Cortex Performance
All benchmarks measured using vitest bench on the included benchmark suite. Run yourself with:
npm run benchDistance Calculations
384-dimensional vectors (all-MiniLM-L6-v2 embedding size).
| Operation | Throughput | Mean Latency | P99 |
|---|---|---|---|
cosineDistance (single pair) |
45,965 ops/s | 21.8 μs | 34.1 μs |
euclideanDistance (single pair) |
46,320 ops/s | 21.6 μs | — |
cosineDistanceSq8 (quantized pair) |
3,715,855 ops/s | 0.27 μs | 0.3 μs |
cosineDistanceSq8Batch (1K vectors) |
2,142 ops/s | 467 μs | 1.1 ms |
cosineDistanceBatch (1K vectors) |
77 ops/s | 13.0 ms | — |
Key insight: SQ8 quantized distance is 81x faster than full-precision for single-pair comparisons. For batch operations, SQ8 batch is 28x faster than full-precision batch.
Quantization
| Operation | Throughput | Mean Latency |
|---|---|---|
quantizeSq8 (384-dim) |
74,020 ops/s | 13.5 μs |
dequantizeSq8 (384-dim) |
53,440 ops/s | 18.7 μs |
Aggregation Engine
| Operation | Throughput | Mean Latency |
|---|---|---|
incrementalUpdate (1K entities, 3 metrics) |
809 ops/s | 1.2 ms |
rebuildAggregate (10K entities, 5 groups) |
475 ops/s | 2.1 ms |
rebuildAggregate (100K entities, Rayon) |
66 ops/s | 15.2 ms |
queryAggregate (1K groups, sort + paginate) |
986 ops/s | 1.0 ms |
computeGroupKey (10K entities, time bucketing) |
146 ops/s | 6.8 ms |
Rebuild scales linearly with entity count.
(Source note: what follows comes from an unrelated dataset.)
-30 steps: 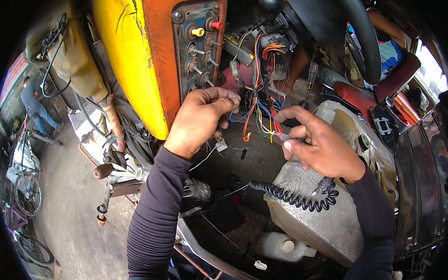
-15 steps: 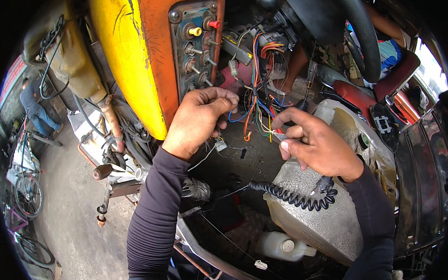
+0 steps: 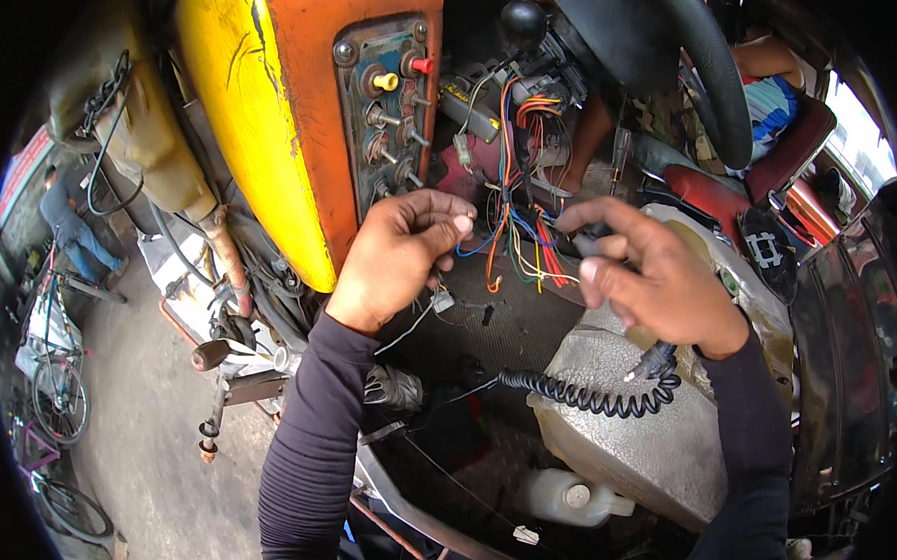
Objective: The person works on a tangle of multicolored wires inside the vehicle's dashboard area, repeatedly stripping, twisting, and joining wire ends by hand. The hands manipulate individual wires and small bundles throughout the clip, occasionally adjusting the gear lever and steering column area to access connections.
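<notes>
The person seems to be sorting coloured wires (image 3: 506,203), which hang between the left hand (image 3: 392,252), thumb and forefinger pressed together, and the half-curled right hand (image 3: 659,279), whose hold one cannot tell, and next a delicate pinch is needed.

Concrete floor (image 3: 159,413), left of frame: bicycles (image 3: 61,397) stand on it at far left edge. Dark textured mat (image 3: 531,326), centre: small black scrap (image 3: 487,314) lies on it. Silver cover (image 3: 627,462), right of centre: coiled black cord (image 3: 594,401) runs across it. Dark floor, lower centre: white jug (image 3: 563,495).
</notes>
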Tool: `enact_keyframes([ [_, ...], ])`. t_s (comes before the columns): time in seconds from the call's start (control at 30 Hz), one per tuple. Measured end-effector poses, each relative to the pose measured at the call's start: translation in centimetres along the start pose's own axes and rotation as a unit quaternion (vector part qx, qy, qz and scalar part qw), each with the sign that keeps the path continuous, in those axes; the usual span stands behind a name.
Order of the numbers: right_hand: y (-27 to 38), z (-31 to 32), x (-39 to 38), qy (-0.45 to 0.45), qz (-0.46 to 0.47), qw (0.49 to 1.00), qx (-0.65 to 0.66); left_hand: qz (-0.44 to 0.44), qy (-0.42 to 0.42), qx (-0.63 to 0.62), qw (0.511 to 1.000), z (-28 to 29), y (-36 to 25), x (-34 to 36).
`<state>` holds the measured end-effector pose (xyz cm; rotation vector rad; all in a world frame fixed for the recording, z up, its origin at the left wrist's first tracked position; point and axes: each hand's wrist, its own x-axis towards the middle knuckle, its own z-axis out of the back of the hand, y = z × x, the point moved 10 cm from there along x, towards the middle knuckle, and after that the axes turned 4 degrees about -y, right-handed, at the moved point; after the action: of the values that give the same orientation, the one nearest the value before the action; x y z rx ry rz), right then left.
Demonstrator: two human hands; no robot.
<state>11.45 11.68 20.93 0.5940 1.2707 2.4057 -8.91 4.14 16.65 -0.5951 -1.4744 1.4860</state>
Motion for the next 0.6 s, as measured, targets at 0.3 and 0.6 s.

Rayon parallelism activates above 1,000 entities.
Serialization
| Operation | Throughput | Mean Latency |
|---|---|---|
msgpackEncode (1K entities) |
235 ops/s | 4.3 ms |
msgpackDecode (1K entities) |
355 ops/s | 2.8 ms |
msgpackEncodeBatch (1K entities) |
290 ops/s | 3.4 ms |
msgpackDecodeBatch (1K entities) |
356 ops/s | 2.8 ms |
RoaringBitmap32.create (10K elements) |
3,067 ops/s | 326 μs |
RoaringBitmap32.serialize (10K elements) |
361,258 ops/s | 2.8 μs |
RoaringBitmap32.deserialize (10K elements) |
548,714 ops/s | 1.8 μs |
RoaringBitmap32.and (two 10K bitmaps) |
1,379 ops/s | 725 μs |
RoaringBitmap32.or (two 10K bitmaps) |
1,219 ops/s | 820 μs |
encodeConnections (1K lists) |
913 ops/s | 1.1 ms |
decodeConnections (1K lists) |
1,078 ops/s | 928 μs |
Hardware Recommendations
- CPU: Multi-core for Rayon parallel rebuild. x86_64 for SIMD distance.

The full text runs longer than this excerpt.